**About this exercise**
Scan the records below for the line with "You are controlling" and the line with "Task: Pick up", and retype that range exactly, both ends included, pictures excepted.

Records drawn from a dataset
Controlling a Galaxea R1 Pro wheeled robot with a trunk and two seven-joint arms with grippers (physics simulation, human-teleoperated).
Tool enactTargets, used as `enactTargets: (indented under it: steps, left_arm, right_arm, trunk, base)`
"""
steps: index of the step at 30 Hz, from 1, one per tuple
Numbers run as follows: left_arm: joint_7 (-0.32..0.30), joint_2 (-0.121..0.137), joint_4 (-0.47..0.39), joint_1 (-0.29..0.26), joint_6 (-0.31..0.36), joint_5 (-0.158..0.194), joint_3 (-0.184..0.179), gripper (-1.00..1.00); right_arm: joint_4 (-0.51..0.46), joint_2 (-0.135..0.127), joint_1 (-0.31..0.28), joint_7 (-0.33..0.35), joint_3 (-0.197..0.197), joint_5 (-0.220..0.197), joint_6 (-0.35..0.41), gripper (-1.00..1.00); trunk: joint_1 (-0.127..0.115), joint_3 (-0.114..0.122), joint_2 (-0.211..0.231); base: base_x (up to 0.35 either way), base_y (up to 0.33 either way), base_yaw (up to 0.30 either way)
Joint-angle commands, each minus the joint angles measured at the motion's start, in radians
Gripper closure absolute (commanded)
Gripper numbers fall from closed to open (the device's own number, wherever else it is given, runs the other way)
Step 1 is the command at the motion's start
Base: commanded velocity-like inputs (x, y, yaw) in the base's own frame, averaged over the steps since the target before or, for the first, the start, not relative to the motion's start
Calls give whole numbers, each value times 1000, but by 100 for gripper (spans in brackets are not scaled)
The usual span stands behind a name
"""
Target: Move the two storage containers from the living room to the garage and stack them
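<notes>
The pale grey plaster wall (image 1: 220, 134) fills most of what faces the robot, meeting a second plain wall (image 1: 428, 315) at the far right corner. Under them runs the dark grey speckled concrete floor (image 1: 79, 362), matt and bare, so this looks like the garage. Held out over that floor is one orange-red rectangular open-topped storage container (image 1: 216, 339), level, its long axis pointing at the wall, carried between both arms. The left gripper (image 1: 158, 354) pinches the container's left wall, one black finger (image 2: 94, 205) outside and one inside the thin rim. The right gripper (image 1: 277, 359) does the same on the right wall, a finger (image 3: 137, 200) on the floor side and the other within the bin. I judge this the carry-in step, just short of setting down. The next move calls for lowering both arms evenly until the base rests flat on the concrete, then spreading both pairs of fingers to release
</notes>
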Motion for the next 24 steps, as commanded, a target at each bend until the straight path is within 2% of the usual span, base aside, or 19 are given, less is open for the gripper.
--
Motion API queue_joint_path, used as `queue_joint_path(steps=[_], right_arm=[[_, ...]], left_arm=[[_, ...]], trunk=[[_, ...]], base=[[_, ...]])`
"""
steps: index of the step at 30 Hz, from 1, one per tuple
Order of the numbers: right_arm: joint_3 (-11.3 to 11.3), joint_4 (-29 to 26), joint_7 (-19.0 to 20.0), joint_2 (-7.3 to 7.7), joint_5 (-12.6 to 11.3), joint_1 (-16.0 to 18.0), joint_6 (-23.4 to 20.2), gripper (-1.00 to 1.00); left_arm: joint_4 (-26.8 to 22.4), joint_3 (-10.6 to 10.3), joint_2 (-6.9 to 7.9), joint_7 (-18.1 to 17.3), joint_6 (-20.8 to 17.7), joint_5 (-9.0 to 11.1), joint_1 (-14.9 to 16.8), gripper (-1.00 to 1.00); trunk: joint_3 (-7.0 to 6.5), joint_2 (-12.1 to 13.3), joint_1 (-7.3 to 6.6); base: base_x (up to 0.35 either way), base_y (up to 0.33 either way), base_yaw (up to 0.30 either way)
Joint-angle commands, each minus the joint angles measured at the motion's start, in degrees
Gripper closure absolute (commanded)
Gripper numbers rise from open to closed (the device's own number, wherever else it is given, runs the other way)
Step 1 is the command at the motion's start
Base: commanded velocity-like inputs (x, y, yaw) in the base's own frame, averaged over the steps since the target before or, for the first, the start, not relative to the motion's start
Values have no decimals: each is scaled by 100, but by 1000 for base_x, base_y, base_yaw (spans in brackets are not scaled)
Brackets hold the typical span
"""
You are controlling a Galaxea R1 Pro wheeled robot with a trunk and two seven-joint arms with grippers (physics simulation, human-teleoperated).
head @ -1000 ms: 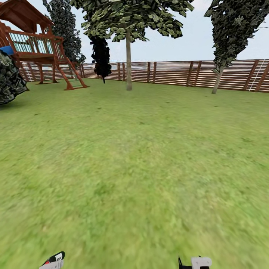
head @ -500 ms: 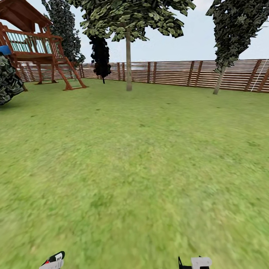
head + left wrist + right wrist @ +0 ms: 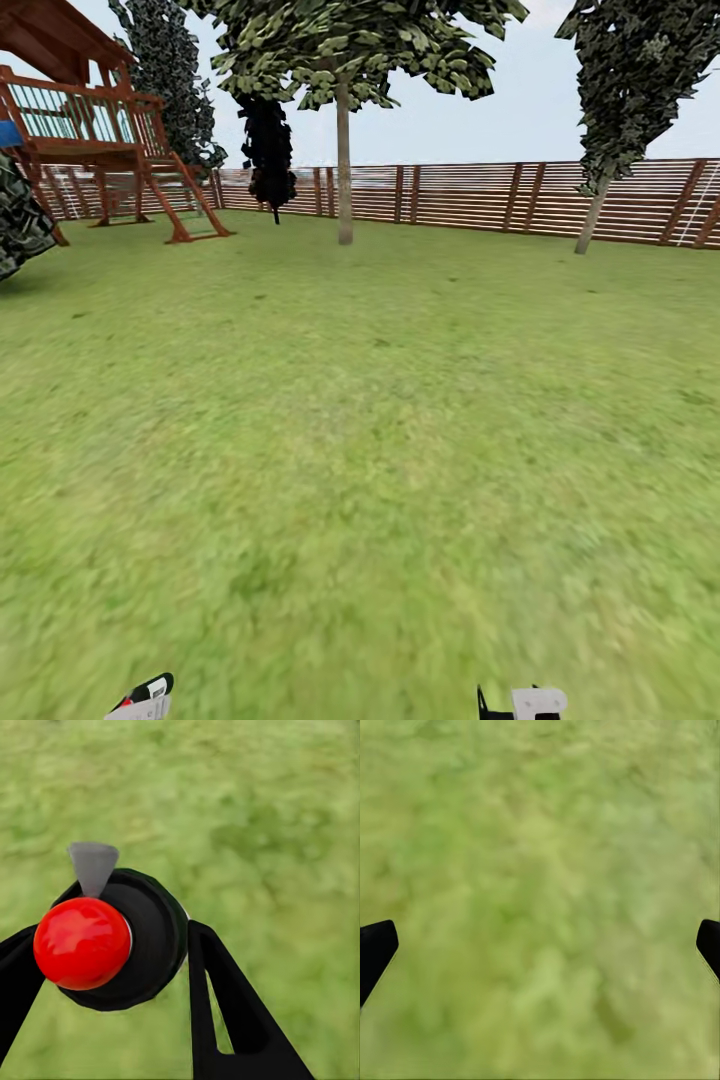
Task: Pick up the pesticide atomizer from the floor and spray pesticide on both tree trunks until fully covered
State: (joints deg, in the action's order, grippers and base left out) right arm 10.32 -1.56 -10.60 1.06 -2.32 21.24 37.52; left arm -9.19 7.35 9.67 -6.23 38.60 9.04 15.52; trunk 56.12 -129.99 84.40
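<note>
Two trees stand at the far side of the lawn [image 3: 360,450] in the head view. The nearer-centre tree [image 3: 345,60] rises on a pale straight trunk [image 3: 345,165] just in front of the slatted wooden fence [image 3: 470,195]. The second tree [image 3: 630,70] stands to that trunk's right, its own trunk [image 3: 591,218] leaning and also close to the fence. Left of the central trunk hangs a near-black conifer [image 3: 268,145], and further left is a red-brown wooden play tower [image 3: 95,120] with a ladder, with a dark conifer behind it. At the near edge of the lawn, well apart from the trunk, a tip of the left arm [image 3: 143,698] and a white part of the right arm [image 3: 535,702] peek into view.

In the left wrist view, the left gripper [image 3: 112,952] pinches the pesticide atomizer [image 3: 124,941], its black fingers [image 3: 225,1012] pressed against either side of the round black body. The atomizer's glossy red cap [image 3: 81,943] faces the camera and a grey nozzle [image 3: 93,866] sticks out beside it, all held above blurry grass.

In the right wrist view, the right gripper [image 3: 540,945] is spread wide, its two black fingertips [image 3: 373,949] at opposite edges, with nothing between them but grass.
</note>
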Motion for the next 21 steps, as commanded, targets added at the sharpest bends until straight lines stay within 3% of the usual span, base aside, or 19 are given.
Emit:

**Exercise result**
You are controlling a Galaxea R1 Pro wheeled robot with a trunk and two seven-joint arms with grippers (physics simulation, human-teleoperated).
head @ -1000 ms: 
head @ -500 ms: 
head + left wrist + right wrist @ +0 ms: 
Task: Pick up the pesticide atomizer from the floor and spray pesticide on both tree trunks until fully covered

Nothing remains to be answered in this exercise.